• **What to produce**: Output, exactly as written, the lines below starting at the line containing "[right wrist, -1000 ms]" and ending at the line containing "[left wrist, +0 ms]". Drop the pictures and keep both end lines.

• **Material provided**:
· · · ·

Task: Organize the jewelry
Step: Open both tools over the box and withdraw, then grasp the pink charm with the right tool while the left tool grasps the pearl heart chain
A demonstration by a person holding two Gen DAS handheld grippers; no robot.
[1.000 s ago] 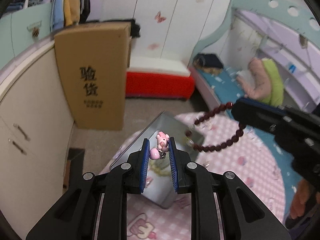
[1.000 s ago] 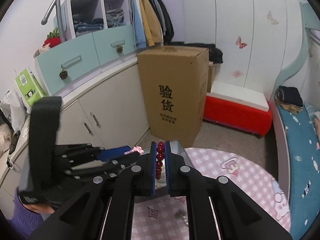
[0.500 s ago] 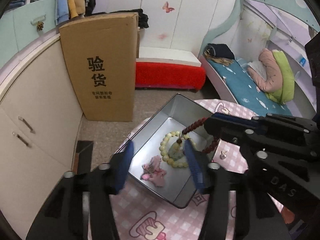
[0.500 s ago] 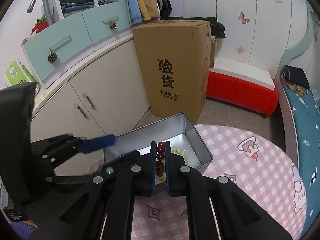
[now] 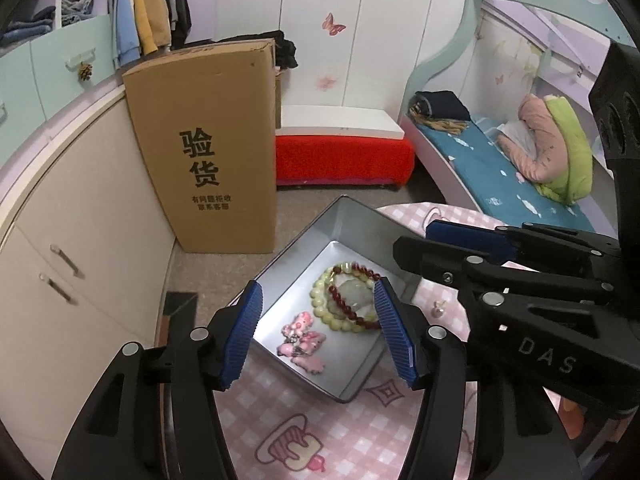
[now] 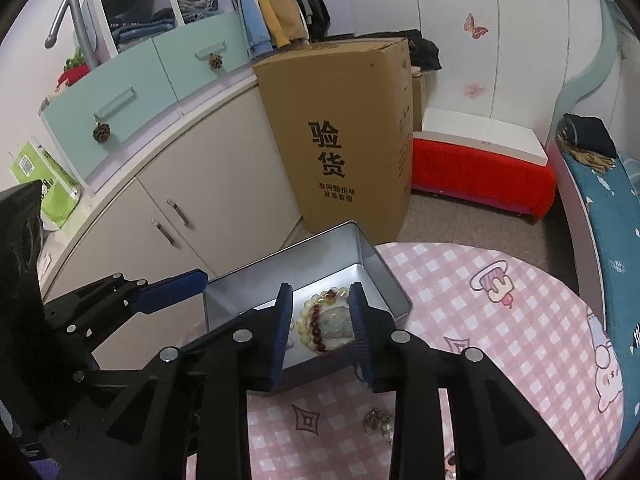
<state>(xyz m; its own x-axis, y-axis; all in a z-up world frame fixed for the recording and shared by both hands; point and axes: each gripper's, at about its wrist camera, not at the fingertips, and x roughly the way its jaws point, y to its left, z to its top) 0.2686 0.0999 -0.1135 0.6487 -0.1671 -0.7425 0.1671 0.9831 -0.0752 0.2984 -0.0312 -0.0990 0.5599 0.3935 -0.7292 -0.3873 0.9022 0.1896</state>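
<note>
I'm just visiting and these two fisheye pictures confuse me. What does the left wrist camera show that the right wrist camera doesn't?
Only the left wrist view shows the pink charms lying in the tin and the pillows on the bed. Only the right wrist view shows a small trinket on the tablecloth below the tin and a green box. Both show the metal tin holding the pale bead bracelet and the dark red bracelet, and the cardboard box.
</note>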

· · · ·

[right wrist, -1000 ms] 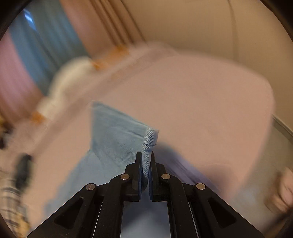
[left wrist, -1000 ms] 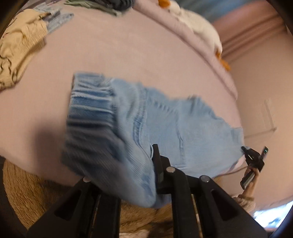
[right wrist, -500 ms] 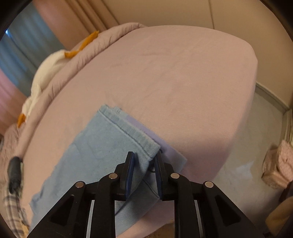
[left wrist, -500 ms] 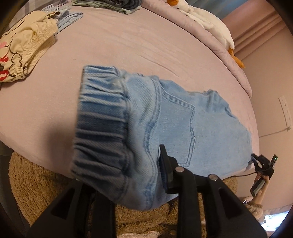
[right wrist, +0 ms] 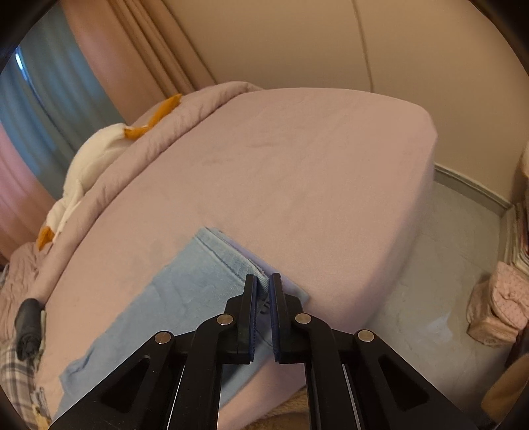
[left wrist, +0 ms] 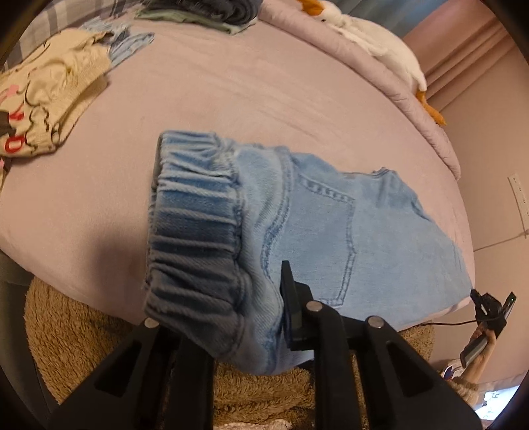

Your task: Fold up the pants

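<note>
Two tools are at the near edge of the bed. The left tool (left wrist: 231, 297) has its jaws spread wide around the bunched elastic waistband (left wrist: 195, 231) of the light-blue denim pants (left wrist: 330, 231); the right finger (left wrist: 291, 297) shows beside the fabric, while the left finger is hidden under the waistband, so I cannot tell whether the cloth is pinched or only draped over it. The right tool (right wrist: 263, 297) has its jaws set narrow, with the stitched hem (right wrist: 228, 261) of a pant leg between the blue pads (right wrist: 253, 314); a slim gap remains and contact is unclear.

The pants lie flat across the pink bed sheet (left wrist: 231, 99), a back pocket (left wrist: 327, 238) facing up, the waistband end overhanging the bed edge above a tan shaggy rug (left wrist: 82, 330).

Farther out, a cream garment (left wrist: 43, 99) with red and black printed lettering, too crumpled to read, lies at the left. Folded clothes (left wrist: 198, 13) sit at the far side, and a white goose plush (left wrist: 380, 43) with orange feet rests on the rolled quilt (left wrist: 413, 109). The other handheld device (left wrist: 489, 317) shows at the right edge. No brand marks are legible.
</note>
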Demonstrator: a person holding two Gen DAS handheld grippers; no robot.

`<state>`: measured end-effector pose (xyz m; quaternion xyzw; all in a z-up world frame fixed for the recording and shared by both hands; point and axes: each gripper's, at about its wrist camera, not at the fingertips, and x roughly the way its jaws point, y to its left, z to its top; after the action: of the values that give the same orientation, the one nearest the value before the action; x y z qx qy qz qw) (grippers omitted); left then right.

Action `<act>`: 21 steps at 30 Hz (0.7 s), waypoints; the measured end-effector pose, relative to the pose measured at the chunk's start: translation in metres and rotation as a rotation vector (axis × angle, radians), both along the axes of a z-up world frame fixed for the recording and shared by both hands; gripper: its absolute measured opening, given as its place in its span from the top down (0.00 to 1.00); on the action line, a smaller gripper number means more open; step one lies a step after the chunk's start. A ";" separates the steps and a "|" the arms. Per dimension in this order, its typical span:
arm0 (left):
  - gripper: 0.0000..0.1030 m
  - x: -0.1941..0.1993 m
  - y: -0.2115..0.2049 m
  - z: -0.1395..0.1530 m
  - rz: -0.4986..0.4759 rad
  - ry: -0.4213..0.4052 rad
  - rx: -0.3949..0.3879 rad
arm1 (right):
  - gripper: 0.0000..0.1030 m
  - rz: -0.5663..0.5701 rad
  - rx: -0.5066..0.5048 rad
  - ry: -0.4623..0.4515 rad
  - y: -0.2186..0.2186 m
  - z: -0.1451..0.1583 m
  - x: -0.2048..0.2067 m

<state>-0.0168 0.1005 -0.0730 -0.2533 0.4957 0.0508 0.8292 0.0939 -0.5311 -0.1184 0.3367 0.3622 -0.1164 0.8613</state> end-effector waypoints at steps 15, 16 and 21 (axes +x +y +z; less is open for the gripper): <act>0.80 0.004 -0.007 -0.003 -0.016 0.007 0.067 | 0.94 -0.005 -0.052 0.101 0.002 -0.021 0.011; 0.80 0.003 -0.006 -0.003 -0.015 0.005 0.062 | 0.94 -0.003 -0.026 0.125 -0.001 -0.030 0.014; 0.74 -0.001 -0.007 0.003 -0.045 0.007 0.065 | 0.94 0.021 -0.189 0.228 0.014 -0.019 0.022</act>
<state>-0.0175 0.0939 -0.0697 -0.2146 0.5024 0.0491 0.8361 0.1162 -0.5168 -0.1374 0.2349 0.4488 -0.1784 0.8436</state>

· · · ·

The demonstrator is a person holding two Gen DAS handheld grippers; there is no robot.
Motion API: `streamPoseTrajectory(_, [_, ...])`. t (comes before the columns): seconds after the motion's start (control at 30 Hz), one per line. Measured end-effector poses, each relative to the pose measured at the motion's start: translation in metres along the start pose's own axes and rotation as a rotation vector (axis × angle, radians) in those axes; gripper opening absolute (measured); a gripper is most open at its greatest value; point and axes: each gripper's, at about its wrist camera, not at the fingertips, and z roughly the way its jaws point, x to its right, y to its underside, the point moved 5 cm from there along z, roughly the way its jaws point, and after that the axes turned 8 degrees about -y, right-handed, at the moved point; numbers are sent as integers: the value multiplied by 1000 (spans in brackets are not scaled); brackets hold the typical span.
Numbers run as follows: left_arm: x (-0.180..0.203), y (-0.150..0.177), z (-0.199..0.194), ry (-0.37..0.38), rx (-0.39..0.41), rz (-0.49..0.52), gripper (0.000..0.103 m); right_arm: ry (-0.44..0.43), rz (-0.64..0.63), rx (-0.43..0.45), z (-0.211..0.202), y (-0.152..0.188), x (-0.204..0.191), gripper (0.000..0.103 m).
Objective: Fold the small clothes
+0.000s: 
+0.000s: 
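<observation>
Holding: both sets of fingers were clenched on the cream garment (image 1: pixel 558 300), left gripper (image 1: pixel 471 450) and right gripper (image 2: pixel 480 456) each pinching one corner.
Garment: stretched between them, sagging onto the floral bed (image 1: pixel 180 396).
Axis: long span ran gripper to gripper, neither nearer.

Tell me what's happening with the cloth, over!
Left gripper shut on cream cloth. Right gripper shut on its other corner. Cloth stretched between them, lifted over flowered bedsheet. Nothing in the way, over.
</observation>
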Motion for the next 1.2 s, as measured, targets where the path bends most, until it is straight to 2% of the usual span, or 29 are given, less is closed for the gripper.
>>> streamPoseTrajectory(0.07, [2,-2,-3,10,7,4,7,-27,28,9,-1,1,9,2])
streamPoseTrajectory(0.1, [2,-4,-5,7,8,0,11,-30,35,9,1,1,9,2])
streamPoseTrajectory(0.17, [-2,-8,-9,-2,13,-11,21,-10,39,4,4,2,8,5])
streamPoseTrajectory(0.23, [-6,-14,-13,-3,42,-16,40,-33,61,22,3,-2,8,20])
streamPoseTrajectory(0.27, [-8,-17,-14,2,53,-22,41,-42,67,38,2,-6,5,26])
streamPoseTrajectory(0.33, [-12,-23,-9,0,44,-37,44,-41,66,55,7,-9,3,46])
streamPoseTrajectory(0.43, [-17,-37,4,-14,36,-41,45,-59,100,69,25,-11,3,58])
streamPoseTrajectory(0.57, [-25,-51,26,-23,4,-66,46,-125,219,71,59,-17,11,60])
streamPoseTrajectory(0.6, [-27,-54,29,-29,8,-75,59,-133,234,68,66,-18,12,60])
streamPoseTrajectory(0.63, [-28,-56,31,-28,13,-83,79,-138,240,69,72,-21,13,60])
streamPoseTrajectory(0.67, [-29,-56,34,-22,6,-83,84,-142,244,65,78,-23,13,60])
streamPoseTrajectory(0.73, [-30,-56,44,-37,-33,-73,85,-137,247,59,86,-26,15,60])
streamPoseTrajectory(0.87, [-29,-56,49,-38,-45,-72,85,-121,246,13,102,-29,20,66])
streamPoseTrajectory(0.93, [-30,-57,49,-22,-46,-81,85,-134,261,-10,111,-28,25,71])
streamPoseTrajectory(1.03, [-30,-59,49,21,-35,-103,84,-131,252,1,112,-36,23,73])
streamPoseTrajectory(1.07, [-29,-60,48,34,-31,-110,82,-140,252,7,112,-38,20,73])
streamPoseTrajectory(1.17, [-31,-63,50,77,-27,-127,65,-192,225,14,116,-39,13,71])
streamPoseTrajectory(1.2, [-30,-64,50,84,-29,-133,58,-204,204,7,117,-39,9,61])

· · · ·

• **Task answer**:
[right wrist, -1000 ms] 
[left wrist, -1000 ms] 
[right wrist, -500 ms] 
[left wrist, -500 ms] 
[right wrist, +0 ms] 
[left wrist, +0 ms] 

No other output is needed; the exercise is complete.